Exercise brief =
For the material below, the sole required output is the number of lines that include "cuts".

*** Opening of Provided records ***

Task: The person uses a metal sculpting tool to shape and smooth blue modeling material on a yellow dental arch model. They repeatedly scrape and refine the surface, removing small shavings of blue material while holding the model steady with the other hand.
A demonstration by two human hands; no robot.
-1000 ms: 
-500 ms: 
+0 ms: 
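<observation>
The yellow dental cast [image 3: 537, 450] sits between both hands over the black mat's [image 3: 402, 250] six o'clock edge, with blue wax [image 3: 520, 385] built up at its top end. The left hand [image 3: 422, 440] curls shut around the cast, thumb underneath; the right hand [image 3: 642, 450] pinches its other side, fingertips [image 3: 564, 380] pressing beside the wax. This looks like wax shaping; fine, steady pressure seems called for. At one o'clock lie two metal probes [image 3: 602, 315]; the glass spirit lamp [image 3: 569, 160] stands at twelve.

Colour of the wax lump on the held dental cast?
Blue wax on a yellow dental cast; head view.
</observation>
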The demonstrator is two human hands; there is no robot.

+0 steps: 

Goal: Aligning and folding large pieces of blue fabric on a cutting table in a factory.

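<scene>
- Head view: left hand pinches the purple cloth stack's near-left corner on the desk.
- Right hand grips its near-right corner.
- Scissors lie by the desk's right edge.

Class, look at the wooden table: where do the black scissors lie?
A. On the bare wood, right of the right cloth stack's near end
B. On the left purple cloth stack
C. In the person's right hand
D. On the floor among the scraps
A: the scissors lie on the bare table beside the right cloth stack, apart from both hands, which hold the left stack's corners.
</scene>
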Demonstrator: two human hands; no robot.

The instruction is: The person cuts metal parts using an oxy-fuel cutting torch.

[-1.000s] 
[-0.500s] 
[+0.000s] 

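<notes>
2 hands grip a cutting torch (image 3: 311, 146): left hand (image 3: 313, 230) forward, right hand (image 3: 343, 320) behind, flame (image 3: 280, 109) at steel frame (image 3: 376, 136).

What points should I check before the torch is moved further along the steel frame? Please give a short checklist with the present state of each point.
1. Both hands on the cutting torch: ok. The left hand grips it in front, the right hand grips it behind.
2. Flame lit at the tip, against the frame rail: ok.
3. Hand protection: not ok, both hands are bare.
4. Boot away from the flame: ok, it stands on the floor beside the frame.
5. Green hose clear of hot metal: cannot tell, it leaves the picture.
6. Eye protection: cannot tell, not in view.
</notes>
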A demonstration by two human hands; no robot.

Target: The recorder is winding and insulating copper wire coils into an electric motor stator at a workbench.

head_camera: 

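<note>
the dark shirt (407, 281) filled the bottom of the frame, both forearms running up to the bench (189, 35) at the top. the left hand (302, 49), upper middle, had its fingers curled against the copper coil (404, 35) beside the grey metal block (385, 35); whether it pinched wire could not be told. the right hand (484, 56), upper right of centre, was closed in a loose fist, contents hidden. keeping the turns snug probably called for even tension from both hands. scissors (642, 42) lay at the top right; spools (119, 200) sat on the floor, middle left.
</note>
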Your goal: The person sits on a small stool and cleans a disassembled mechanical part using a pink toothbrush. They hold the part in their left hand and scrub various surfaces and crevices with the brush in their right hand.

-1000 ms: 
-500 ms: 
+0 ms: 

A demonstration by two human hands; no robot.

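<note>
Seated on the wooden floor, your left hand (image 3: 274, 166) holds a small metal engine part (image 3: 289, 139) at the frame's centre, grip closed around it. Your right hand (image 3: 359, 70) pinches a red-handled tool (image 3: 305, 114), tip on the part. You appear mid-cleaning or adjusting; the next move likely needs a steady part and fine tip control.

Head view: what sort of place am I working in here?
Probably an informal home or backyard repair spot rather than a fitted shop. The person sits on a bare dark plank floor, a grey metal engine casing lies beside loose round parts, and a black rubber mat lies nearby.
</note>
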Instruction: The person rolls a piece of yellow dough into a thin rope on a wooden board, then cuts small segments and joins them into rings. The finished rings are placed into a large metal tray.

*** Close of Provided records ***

Answer section =
2